Know Your Data Quality
Message of the Day
Data quality is the degree to which data meets the purposes and requirements of its use. Depending on the uses, good quality data may refer to complete, accurate, credible, consistent or “good enough” data.
Things to consider
What is data quality and how can we distinguish between good and bad data? How are the issues of data quality being addressed in various disciplines?
- Most straightforward definition of data quality is that data quality is the quality of content (values) in one’s dataset. For example, if a dataset contains names and addresses of customers, all names and addresses have to be recorded (data is complete), they have to correspond to the actual names and addresses (data is accurate), and all records are up-to-date (data is current).
- Most common characteristics of data quality include completeness, validity, consistency, timeliness and accuracy. Additionally, data has to be useful (fit for purpose) and documented and reproducible / verifiable.
- At least four activities impact the quality of data: modeling the world (deciding what to collect and how), collecting or generating data, storage/access, and formating / transformation
- Assessing data quality requires disciplinary knowledge and is time-consuming
- Data quality issues: how to measure, how to track lineage of data (provenance), when data is “good enough”, what happens when data is mixed and triangulated (esp. high quality and low quality data), crowdsourcing for quality
- Data quality is responsibility of both data providers and data curators: data providers ensure the quality of their individual datasets, while curators help the community with consistency, coverage and metadata.
“Care and Quality are internal and external aspects of the same thing. A person who sees Quality and feels it as he works is a person who cares. A person who cares about what he sees and does is a person who’s bound to have some characteristic of quality.”

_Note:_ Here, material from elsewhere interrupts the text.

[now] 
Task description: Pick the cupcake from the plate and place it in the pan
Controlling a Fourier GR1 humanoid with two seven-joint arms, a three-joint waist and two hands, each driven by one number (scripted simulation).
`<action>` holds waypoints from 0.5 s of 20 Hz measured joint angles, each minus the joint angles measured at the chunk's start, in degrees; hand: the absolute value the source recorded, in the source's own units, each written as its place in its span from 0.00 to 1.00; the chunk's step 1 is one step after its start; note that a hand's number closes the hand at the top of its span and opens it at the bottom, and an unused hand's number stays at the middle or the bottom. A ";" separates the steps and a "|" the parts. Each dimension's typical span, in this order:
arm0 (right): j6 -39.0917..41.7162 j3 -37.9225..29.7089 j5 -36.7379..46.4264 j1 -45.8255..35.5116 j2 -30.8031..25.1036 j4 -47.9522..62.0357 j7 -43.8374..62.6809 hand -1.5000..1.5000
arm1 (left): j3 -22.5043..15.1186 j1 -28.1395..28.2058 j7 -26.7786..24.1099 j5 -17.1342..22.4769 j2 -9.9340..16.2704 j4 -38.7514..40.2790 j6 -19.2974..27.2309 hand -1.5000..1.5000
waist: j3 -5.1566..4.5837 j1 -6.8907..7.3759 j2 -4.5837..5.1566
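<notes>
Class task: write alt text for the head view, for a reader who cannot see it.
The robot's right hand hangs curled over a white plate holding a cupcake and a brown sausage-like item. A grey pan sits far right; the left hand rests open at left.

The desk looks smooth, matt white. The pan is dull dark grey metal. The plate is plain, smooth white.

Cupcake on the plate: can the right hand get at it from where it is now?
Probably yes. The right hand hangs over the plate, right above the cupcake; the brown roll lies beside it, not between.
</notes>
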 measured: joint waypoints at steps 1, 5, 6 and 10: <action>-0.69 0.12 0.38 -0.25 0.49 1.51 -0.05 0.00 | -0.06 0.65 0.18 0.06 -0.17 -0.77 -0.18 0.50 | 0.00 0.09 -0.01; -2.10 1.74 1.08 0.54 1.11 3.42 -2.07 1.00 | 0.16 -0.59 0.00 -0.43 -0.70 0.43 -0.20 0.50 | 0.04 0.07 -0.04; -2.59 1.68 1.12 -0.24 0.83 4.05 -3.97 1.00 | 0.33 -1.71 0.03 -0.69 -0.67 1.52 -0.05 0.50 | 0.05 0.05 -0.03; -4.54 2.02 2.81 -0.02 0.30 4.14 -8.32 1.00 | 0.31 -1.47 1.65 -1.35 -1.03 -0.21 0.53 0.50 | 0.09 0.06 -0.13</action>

― Robert M. Pirsig, Zen and the Art of Motorcycle Maintenance: An Inquiry Into Values
- Bad Data Costs the U.S. $3 Trillion Per Year https://hbr.org/2016/09/bad-data-costs-the-u-s-3-trillion-per-year
- Data Quality and Curation http://datascience.codata.org/articles/abstract/10.2481/dsj.GRDI-011/
- Good data are not enough http://www.nature.com/news/good-data-are-not-enough-1.20906
- Bad data issues guide https://github.com/Quartz/bad-data-guide
- Examples of how not to prepare or provide data http://okfnlabs.org/bad-data/
- Data quality assessment (provides a table of various quality dimensions and their definitions): Pipino, L. L., Lee, Y. W., & Wang, R. Y. (2002). Data quality assessment. Communications of the ACM, 45(4), 211. http://doi.org/10.1145/505248.506010
- Procedures for improved quality and reliablity of documentation in water sample data http://www.go-ship.org/Manual/Swift_DataEval.pdf
- How Do We Define Clinical Trial Data Quality if No Guidelines Exist? http://www.appliedclinicaltrialsonline.com/how-do-we-define-clinical-trial-data-quality-if-no-guidelines-exist
- CDISC (Clinical Data Interchange Standards Consortium) Standards: https://www.cdisc.org/standards
- Show your most recent dataset (or part of it) to your colleague and ask their opinion of its quality (exchanging datasets with a colleague makes this activity more fun).
- Use criteria for good data (e.g., completeness, accuracy, fitness for use, documentation) to assess where your data stands.
- Discuss your approaches to data collection and measures you took / could take to ensure integrity and completeness of your data.
- Discuss steps to address missing or incomplete data in the context of your research. Does it matter? How much missing data affects validity, reliability or trustworthiness of your conclusions?
- Check out the Calling Bullshit Syllabus (e.g., Food Stamp Fraud or the Musician Mortality Case Study) What can we learn about data quality from these stories?